→ Saved entries:
□ □ □ □ □
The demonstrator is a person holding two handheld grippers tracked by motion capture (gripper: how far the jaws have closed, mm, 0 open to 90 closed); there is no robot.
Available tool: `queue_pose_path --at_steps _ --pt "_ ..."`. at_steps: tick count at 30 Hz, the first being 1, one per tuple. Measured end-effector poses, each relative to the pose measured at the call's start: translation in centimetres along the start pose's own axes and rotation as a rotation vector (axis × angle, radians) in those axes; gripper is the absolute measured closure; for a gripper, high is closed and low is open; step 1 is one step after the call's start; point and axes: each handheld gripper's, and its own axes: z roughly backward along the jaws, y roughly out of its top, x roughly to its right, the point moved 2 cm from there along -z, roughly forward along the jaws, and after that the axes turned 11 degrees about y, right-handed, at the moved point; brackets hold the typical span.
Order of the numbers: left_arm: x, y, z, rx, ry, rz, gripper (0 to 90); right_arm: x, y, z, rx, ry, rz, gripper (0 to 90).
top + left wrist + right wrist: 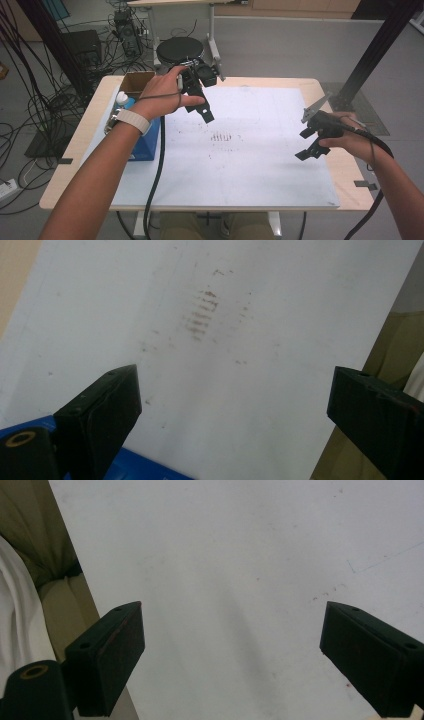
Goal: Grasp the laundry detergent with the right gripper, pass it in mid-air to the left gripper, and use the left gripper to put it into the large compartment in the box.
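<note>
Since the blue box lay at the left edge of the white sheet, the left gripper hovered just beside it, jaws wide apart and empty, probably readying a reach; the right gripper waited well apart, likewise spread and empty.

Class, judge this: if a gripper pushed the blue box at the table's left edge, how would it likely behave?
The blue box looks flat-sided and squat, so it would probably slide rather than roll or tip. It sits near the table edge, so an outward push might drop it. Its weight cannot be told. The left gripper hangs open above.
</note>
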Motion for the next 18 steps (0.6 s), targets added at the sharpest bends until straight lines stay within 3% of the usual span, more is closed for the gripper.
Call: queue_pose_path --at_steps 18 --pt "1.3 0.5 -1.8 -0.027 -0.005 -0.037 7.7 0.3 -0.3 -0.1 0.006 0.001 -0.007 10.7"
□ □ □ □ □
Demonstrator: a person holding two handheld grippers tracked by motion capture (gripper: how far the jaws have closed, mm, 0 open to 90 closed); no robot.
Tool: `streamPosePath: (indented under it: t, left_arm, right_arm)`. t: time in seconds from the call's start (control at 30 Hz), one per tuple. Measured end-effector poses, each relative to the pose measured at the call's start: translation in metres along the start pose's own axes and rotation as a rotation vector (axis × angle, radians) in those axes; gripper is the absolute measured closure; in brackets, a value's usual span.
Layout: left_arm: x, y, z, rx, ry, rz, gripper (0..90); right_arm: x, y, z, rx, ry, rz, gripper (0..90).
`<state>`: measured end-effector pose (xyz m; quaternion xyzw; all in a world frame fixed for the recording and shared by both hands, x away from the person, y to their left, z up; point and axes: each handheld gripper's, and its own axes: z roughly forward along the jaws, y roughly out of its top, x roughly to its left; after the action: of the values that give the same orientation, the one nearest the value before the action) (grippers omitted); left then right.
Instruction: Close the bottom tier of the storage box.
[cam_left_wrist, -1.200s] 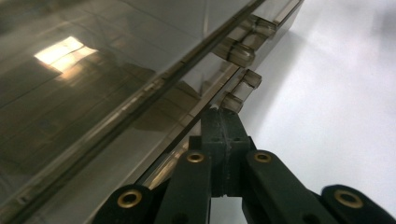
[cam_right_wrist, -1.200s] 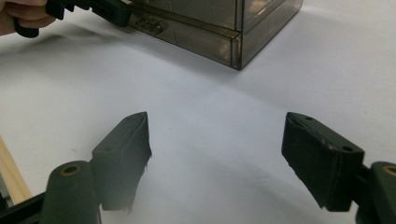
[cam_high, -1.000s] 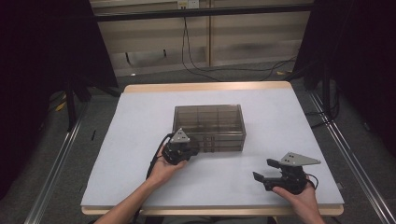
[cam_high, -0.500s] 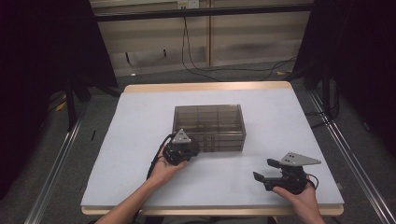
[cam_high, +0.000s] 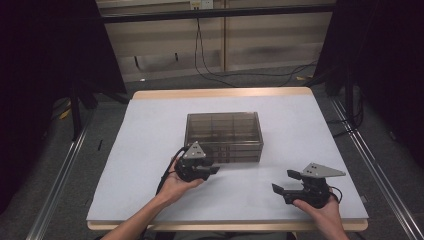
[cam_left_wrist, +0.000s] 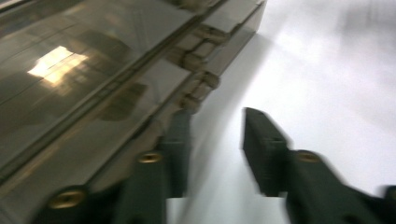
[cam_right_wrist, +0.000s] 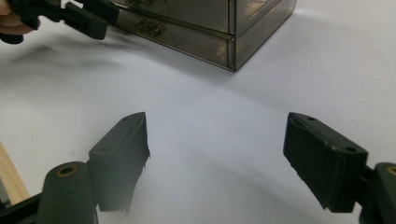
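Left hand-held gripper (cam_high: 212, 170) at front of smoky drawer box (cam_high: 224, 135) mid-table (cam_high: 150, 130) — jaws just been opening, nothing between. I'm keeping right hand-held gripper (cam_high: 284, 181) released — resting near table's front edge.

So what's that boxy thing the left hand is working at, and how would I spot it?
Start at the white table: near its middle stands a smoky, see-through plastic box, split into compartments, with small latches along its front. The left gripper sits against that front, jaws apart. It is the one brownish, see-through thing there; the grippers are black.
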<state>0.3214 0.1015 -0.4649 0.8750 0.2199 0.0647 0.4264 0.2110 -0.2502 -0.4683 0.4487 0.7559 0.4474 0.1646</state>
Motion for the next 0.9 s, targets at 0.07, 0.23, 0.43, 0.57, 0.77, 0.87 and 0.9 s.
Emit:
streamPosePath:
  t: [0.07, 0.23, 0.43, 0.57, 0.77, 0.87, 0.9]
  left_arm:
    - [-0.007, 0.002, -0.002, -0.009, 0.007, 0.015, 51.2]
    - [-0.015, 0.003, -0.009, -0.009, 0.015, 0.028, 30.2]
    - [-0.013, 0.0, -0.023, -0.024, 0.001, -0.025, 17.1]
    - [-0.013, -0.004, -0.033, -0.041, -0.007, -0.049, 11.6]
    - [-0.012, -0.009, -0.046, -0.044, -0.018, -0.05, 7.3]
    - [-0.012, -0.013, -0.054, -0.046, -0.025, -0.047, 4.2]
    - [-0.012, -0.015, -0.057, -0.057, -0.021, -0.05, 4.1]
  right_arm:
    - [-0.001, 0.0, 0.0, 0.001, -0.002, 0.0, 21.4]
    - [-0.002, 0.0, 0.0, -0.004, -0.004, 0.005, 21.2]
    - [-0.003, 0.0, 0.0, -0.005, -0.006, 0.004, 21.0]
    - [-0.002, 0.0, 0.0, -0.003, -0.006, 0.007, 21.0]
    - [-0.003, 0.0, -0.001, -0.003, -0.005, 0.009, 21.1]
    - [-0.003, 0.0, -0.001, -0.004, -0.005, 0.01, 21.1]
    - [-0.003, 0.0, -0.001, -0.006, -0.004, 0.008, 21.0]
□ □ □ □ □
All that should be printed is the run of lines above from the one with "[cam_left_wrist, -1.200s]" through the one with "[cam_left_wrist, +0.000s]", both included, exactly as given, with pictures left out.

→ WRITTEN ANSWER:
[cam_left_wrist, -1.200s] 
[cam_right_wrist, -1.200s] 
[cam_high, -1.000s] 
[cam_high, -0.500s] 
[cam_high, +0.000s] 
[cam_left_wrist, +0.000s] 

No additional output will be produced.